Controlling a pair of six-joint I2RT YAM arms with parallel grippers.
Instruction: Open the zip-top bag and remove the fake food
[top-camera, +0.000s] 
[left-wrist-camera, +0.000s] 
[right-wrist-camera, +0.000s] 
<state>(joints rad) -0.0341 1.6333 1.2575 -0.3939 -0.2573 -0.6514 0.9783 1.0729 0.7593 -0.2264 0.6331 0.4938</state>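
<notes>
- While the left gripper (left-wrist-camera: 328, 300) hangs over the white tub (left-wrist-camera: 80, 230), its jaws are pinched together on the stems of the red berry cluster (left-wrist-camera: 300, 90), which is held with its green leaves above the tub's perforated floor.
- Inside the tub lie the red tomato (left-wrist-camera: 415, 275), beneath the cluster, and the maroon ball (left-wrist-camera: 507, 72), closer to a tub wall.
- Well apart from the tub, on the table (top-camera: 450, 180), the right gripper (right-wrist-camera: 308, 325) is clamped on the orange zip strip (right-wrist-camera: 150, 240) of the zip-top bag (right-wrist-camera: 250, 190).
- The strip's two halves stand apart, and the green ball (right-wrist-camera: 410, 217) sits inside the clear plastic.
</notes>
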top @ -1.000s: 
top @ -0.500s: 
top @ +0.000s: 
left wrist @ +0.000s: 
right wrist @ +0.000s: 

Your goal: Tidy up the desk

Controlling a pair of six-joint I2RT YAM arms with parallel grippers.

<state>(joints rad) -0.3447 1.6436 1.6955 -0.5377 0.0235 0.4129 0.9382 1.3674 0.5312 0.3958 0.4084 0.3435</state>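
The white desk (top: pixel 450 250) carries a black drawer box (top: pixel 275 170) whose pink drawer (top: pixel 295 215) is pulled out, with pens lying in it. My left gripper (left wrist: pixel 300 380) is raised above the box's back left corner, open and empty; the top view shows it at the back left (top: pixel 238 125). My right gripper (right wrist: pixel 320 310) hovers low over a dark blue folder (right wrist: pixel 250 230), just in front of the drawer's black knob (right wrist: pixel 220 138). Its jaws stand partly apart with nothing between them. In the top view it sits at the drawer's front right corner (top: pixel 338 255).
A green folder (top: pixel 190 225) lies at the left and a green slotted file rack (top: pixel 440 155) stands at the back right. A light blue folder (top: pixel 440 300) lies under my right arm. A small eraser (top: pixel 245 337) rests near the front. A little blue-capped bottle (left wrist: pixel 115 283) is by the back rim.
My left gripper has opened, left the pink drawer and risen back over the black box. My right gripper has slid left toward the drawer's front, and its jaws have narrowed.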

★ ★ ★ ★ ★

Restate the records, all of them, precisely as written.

Controlling a pair of six-joint I2RT YAM arms with parallel grippers.
Instruction: Open the zip-top bag and remove the fake food
[top-camera, +0.000s] 
[left-wrist-camera, +0.000s] 
[right-wrist-camera, +0.000s] 
<state>(joints rad) -0.0341 1.6333 1.2575 -0.3939 -0.2573 -0.6514 0.9783 1.0729 0.7593 -0.2264 0.6331 0.4938</state>
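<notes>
- While the left gripper (left-wrist-camera: 328, 300) hangs over the white tub (left-wrist-camera: 80, 230), its jaws are pinched together on the stems of the red berry cluster (left-wrist-camera: 300, 90), which is held with its green leaves above the tub's perforated floor.
- Inside the tub lie the red tomato (left-wrist-camera: 415, 275), beneath the cluster, and the maroon ball (left-wrist-camera: 507, 72), closer to a tub wall.
- Well apart from the tub, on the table (top-camera: 450, 180), the right gripper (right-wrist-camera: 308, 325) is clamped on the orange zip strip (right-wrist-camera: 150, 240) of the zip-top bag (right-wrist-camera: 250, 190).
- The strip's two halves stand apart, and the green ball (right-wrist-camera: 410, 217) sits inside the clear plastic.
</notes>
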top @ -1.000s: 
top @ -0.500s: 
top @ +0.000s: 
left wrist @ +0.000s: 
right wrist @ +0.000s: 

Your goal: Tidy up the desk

Controlling a pair of six-joint I2RT YAM arms with parallel grippers.

<state>(joints rad) -0.3447 1.6436 1.6955 -0.5377 0.0235 0.4129 0.9382 1.3674 0.5312 0.3958 0.4084 0.3435</state>
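The white desk (top: pixel 450 250) carries a black drawer box (top: pixel 275 170) whose pink drawer (top: pixel 295 215) is pulled out, with pens lying in it. My left gripper (left wrist: pixel 300 380) is raised above the box's back left corner, open and empty; the top view shows it at the back left (top: pixel 238 125). My right gripper (right wrist: pixel 320 310) hovers low over a dark blue folder (right wrist: pixel 250 230), just in front of the drawer's black knob (right wrist: pixel 220 138). Its jaws stand partly apart with nothing between them. In the top view it sits at the drawer's front right corner (top: pixel 338 255).
A green folder (top: pixel 190 225) lies at the left and a green slotted file rack (top: pixel 440 155) stands at the back right. A light blue folder (top: pixel 440 300) lies under my right arm. A small eraser (top: pixel 245 337) rests near the front. A little blue-capped bottle (left wrist: pixel 115 283) is by the back rim.
My left gripper has opened, left the pink drawer and risen back over the black box. My right gripper has slid left toward the drawer's front, and its jaws have narrowed.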

The full answer has now been given.